## TASK TO CARRY OUT:
Your job with the data below is to output exactly the lines from the one holding "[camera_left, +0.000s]" down to the one holding "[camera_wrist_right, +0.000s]", both included, and no others.
(RECORDS FOR THE TASK)
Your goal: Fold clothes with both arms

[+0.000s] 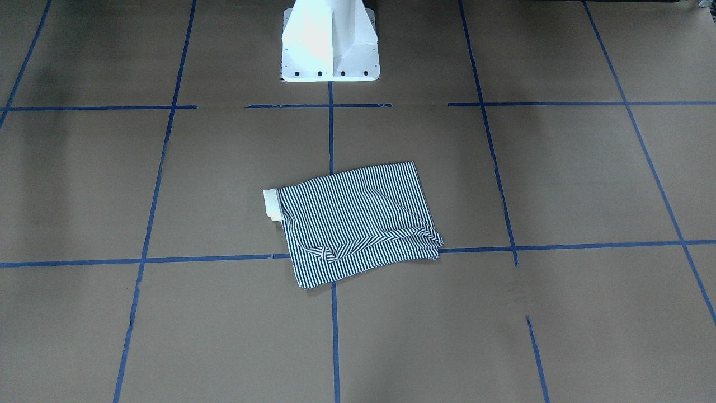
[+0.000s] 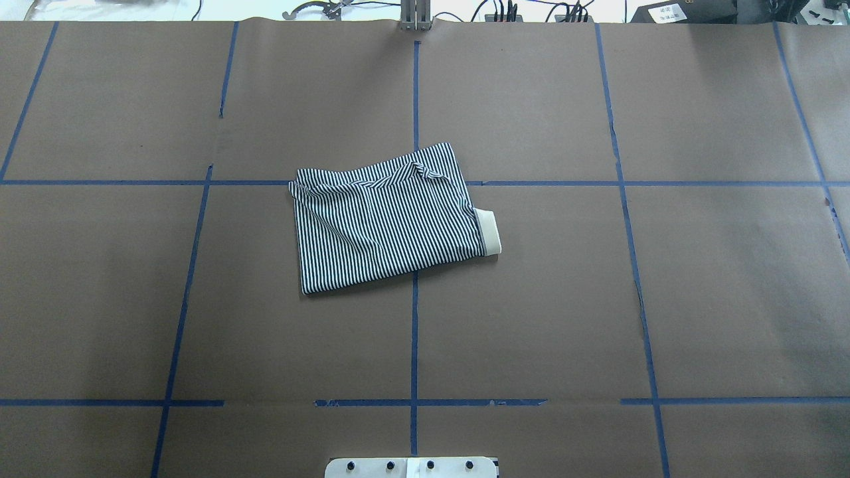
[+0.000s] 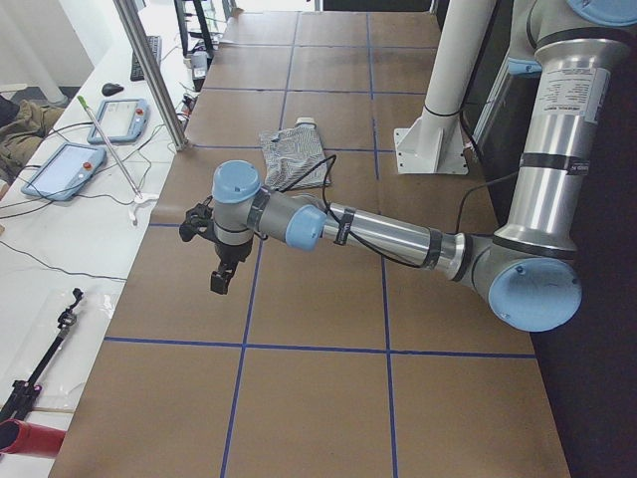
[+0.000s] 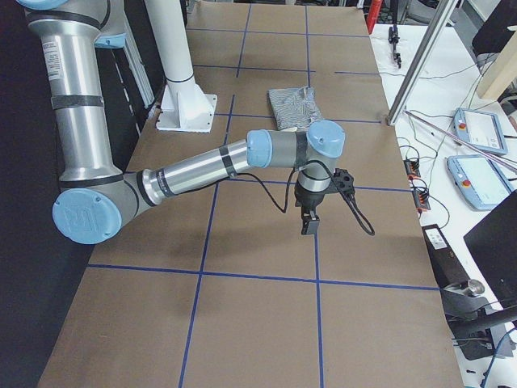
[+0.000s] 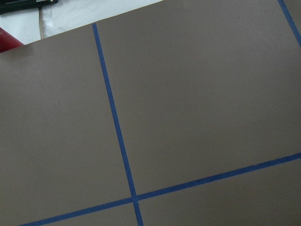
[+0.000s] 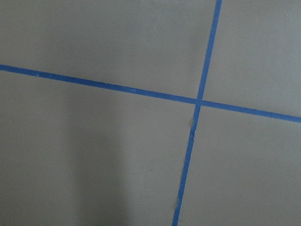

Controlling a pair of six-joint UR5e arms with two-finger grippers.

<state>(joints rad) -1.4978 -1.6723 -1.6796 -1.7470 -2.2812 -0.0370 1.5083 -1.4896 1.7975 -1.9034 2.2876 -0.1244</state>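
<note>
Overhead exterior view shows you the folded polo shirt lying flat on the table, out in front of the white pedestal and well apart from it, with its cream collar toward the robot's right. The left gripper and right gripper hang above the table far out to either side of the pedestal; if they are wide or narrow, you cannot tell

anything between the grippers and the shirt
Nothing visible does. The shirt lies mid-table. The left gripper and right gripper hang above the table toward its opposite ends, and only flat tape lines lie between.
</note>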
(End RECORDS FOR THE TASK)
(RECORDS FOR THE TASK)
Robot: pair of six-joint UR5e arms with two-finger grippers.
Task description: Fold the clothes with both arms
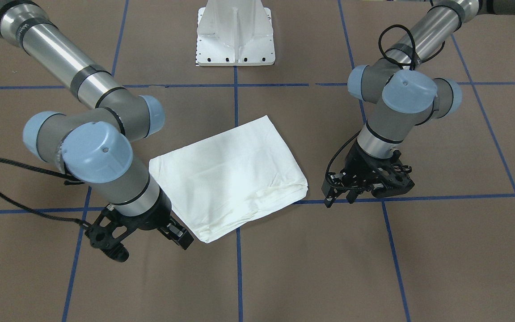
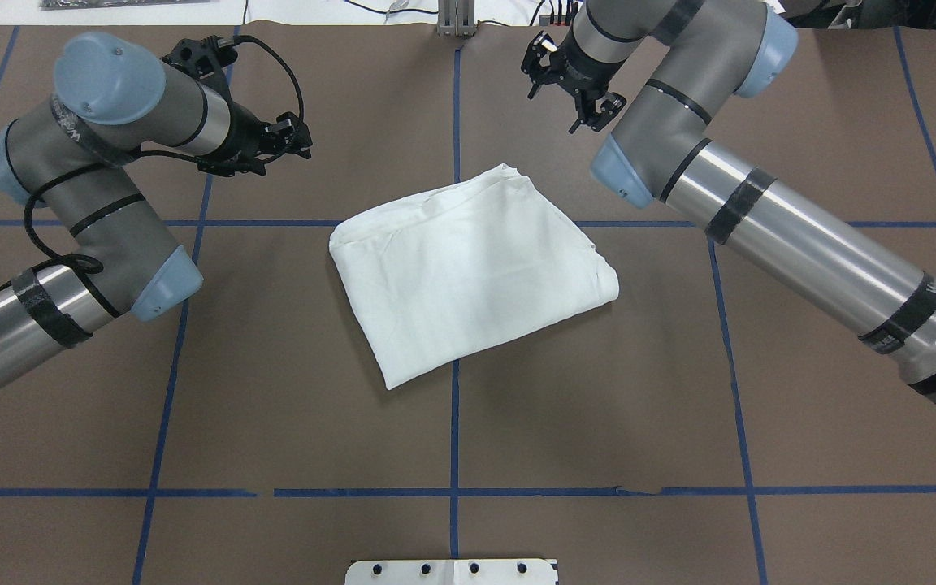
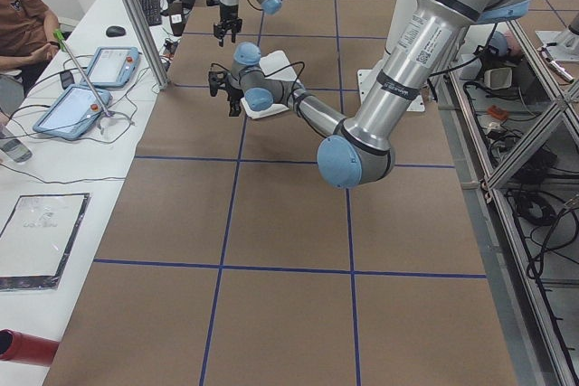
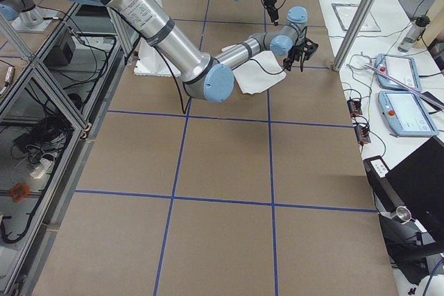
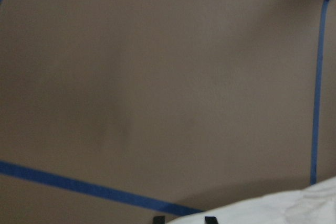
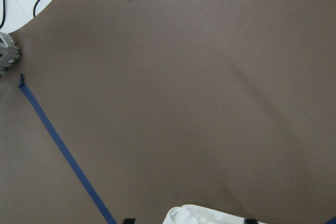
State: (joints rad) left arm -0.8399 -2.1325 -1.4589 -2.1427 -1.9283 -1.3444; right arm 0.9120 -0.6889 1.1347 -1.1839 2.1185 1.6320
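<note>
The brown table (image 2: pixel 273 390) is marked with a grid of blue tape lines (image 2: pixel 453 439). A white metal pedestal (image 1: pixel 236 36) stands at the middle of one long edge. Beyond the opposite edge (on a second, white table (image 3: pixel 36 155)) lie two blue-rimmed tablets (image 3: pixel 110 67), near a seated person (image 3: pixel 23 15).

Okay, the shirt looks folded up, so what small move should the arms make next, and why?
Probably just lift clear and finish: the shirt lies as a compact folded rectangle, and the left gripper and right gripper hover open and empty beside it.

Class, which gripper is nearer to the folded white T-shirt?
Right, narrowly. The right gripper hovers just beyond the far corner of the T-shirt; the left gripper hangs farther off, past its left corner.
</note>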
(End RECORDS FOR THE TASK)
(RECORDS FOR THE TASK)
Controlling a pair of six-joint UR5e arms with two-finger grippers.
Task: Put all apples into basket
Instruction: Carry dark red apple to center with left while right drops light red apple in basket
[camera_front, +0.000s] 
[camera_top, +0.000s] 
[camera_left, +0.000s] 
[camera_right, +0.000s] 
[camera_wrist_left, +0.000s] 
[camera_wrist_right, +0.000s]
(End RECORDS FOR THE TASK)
## RESPONSE:
[camera_left, +0.000s] 
[camera_right, +0.000s] 
[camera_wrist_left, +0.000s] 
[camera_wrist_right, +0.000s]

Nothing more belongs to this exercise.